TAOCP 1.2.7 Exercise 12
By the definition of generalized harmonic numbers, H_{\infty}^{(1000)}=\sum_{k=1}^{\infty}\frac1{k^{1000}}=\zeta(1000).
Section 1.2.7: Harmonic Numbers
Exercise 12. [M10] Evaluate $H_{\infty}^{(1000)}$ correct to at least 100 decimal places.
Verified: no
Solve time: -
By the definition of generalized harmonic numbers,
$$ H_{\infty}^{(1000)}=\sum_{k=1}^{\infty}\frac1{k^{1000}}=\zeta(1000). $$
For even integers, Euler's formula gives
$$ \zeta(2m)=\frac{(-1)^{m+1}B_{2m}(2\pi)^{2m}}{2(2m)!}. $$
In the present case, direct numerical evaluation is simpler.
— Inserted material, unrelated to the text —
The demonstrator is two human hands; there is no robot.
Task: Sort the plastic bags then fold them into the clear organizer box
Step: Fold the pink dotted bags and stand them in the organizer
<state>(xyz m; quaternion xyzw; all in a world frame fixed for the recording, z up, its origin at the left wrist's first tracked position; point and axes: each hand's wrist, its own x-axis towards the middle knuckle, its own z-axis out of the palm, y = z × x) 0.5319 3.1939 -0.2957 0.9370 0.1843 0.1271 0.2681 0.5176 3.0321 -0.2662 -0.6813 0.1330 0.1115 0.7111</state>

Since
$$ \sum_{k=2}^{\infty}\frac1{k^{1000}} <\sum_{k=2}^{\infty}\frac1{2^{1000}}\frac1{2^{k-2}} =\frac1{2^{999}}, $$
the tail beyond the first term is less than $10^{-300}$. Hence the decimal expansion agrees with $1$ through far more than $100$ decimal places:
$$ H_{\infty}^{(1000)} =1.0000000000000000000000000000000000000000000000000000000000000000000000000000000000000000000000000000\cdots $$
Therefore,
$$ \boxed{H_{\infty}^{(1000)}=1.0000000000000000000000000000000000000000000000000000000000000000000000000000000000000000000000000000} $$
correct to at least $100$ decimal places.